:: RECORD SET ::

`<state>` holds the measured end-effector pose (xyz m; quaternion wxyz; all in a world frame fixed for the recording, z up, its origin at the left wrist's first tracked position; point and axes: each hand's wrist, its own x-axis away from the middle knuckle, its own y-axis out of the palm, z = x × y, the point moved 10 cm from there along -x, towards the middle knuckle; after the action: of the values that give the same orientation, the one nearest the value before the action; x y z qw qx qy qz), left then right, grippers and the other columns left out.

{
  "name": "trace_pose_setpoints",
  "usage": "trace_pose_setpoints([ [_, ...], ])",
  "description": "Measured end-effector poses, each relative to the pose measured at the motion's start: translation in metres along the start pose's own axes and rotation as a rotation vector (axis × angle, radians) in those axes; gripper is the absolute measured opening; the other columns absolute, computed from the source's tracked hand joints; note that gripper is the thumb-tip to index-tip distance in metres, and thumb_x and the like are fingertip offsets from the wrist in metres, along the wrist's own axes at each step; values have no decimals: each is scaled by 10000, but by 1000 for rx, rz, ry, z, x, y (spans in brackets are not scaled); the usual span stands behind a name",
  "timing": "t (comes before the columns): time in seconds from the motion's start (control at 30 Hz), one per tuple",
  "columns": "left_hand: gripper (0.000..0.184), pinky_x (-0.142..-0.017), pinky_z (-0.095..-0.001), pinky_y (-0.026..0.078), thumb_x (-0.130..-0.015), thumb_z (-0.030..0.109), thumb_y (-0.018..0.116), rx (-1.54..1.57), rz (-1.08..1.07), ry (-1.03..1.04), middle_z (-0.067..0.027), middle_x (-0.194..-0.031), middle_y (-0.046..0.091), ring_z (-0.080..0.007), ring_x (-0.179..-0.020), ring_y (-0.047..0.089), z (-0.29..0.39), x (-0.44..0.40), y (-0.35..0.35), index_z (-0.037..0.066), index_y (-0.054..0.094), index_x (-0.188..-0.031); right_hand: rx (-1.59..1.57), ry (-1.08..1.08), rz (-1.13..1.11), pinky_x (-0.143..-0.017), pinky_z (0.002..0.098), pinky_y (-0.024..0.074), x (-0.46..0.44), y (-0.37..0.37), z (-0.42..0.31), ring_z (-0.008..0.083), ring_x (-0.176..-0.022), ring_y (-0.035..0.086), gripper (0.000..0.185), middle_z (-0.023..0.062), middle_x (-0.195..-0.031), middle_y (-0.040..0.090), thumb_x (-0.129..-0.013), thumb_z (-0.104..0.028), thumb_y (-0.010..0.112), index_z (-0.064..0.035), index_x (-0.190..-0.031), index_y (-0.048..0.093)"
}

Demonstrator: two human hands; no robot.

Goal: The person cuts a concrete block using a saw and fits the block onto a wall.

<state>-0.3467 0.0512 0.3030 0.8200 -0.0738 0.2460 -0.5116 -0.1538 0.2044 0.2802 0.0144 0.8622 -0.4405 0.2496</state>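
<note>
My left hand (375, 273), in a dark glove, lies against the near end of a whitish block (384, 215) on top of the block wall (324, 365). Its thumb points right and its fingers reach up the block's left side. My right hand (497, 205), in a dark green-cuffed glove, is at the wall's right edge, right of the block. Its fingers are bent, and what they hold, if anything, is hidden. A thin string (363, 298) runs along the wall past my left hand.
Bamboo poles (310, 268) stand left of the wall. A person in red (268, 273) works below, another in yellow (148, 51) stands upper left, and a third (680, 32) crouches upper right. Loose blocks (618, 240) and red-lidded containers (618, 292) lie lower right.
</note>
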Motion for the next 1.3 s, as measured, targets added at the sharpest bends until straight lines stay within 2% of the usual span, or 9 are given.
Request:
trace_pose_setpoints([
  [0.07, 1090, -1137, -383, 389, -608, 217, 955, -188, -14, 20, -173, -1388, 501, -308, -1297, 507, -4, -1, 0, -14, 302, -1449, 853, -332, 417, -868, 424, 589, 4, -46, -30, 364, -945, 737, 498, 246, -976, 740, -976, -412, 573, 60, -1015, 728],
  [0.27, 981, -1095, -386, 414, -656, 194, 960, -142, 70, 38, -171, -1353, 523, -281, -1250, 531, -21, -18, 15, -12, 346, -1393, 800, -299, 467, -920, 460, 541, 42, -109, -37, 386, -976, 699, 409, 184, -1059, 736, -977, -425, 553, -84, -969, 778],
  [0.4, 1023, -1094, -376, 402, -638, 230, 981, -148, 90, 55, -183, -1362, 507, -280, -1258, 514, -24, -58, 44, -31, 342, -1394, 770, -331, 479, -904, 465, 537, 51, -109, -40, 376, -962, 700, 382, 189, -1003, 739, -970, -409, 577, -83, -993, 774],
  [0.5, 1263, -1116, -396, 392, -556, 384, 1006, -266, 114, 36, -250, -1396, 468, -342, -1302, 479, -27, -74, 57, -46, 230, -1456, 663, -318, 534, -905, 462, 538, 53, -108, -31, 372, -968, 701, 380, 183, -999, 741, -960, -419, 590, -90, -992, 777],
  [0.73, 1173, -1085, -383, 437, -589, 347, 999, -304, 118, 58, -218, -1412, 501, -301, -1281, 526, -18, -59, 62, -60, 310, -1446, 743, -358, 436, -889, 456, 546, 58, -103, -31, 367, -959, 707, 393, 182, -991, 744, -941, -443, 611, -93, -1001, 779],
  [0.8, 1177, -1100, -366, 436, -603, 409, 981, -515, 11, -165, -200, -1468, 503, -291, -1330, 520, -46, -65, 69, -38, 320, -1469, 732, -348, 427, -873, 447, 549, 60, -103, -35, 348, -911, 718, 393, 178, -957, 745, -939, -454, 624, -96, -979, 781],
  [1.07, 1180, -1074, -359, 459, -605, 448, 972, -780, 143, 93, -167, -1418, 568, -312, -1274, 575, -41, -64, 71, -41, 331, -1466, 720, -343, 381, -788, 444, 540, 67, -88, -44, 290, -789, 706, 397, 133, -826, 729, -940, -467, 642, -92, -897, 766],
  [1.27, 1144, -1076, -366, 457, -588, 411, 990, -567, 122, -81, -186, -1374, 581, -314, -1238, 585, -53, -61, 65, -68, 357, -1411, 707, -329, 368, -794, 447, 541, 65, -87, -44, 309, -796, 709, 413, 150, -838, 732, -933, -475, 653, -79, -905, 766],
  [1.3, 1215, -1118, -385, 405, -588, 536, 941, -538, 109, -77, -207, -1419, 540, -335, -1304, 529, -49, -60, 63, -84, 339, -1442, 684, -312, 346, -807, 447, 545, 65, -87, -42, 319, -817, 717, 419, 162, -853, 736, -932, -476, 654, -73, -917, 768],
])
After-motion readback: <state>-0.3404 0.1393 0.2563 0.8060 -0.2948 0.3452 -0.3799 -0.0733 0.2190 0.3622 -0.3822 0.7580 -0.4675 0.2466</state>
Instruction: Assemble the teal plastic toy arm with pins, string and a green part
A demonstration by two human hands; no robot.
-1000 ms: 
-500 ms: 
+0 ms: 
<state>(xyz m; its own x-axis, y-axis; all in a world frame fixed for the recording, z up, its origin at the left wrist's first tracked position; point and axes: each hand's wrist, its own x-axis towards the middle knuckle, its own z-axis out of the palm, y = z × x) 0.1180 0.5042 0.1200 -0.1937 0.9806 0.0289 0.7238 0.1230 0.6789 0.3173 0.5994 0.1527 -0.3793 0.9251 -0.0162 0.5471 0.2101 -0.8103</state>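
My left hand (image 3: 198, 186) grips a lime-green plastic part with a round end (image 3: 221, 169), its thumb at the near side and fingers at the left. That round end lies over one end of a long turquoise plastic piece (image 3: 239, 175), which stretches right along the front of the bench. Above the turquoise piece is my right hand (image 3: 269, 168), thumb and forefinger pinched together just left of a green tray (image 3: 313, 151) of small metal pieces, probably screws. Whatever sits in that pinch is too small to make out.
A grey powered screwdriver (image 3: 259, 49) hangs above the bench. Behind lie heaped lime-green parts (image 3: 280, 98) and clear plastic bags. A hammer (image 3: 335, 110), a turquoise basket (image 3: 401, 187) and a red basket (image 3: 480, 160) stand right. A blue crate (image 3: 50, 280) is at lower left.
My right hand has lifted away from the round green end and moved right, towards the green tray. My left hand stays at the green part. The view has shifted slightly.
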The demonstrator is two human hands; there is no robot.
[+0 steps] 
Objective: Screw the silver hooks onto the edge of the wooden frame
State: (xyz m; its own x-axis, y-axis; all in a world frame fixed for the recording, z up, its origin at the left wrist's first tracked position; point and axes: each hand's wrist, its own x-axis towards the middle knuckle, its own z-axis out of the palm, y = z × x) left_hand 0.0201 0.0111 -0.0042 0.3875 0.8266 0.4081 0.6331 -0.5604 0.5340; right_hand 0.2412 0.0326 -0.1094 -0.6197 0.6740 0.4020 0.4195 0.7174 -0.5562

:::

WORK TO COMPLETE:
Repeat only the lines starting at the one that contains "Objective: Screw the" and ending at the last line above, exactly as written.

WRITTEN ANSWER:
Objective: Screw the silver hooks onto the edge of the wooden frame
State: (xyz m; its own x-axis, y-axis; all in a world frame fixed for the recording, z up, its origin at the left wrist's first tracked position; point and axes: each hand's wrist, its own x-axis towards the middle knuckle, its own z-axis out of the palm, y = z × x) left_hand 0.0201 0.0111 -0.0042 0.3875 0.8266 0.4081 0.6331 -0.5604 0.5340; right_hand 0.2412 0.0326 -0.1094 -0.6197 0.6740 0.4020 0.4195 0.7174 -0.5562

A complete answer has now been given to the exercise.